A 2006 report published by the World Wildlife Fund pointed out that Cuba is unique in having both a high UN Human Development Index (HDI) and a relatively small ecological footprint (a measure of a country’s per capita impact on the biosphere through the consumption of natural resources and energy). If all countries followed Cuba’s example the world could be developing sustainably and all of the planet’s 6.9 billion people could enjoy a high level of human development, according to the WWF.

Why aren’t more countries following Cuba’s example? Why hasn’t the Australian government launched an energy revolution on the scale of socialist Cuba’s? The reason is that Cuba has a government that serves the interests of working people, not those of a capitalist ruling class. Cuba’s energy revolution is part of a larger social revolution.

In 1959 the Cuban workers and peasants overthrew the US-backed Batista dictatorship and brought to power a revolutionary working people’s government. In late 1960 the revolutionary government organised the workers to take over Cuba’s big capitalist enterprises, establishing state ownership of the key economic resources and subordinating market relations to centralised economic planning to meet social needs.

Cuba’s planned economy made possible its energy revolution. Cuba’s power generation and distribution system is not broken up into many competing profit-oriented businesses. Rather, it functions as a single national enterprise at the service of society. Only planning at the level of the economy as a whole has allowed Cuba to carry out such a sweeping renovation and reorganisation of its entire energy generation and distribution system. The energy revolution also involved the replacement of millions of household electrical goods with new, energy-efficient appliances and a restructuring of electricity tariffs to encourage savings.

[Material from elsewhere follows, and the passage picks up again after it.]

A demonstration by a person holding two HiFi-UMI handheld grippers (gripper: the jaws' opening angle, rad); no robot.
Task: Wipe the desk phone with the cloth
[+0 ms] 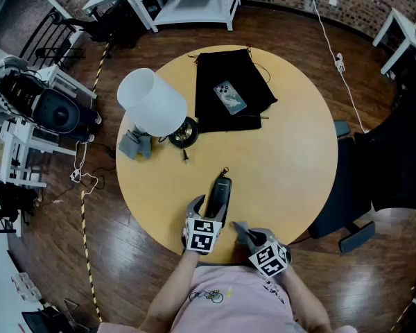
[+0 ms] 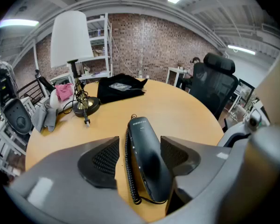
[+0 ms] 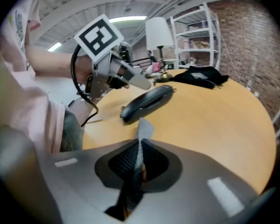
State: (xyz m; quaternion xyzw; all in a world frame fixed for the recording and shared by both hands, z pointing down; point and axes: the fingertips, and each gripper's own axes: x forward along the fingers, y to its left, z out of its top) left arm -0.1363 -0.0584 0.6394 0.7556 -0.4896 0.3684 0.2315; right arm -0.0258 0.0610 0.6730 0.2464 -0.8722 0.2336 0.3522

In addition to national economic planning, Cuba’s energy revolution was only possible because it had the active participation of the population. The Cuban government — born of a popular revolution and based on mass organisations of working people in their local neighbourhoods, schools, colleges and workplaces — was able to harness “people power” to achieve a common goal. Convinced by their government of the need for the energy revolution, Cuba’s working people made it their own. In a similar way, urban organic farming in Cuba is not a marginal activity as it is in Australia but a mass grassroots movement supported by the government.

Capitalist governments can’t do this because they serve the interests of the tiny corporate elite. Capitalist societies develop according to what will serve to maximise the profits of capitalist firms. Society is held hostage to the corporate rulers who own the economy and control the state. The goal of the capitalists is to “make money” (accumulate capital). To achieve this goal they must turn the working people, who produce society’s wealth, not only into “hired hands” — working under the capitalists’ control — but also into atomised and permanently dissatisfied consumers of the goods and services marketed by capitalist firms. This not only undermines human solidarity, subordinating all human relationships to the “cash nexus”, it also puts humanity on a collision course with Earth’s ecosystems.

Cuba has taken a different path. The conscious goal of Cuba’s socialist revolution is to liberate human beings from all forms of exploitation and oppression by building a new society based on shared wealth and human solidarity. One difference between Cuba and capitalist societies is that Cubans are not bombarded by thousands of daily messages urging them to buy things, much of it junk that doesn’t make us any happier.

Cuba is responsible for only a tiny fraction of global carbon emissions. On its own, Cuba’s energy revolution won’t do much to slow global warming. But Cuba — even with the limitations imposed on it by its history of colonialism, neocolonialism and US economic warfare — provides an example of what could be done to “save the planet”, and how it can be done.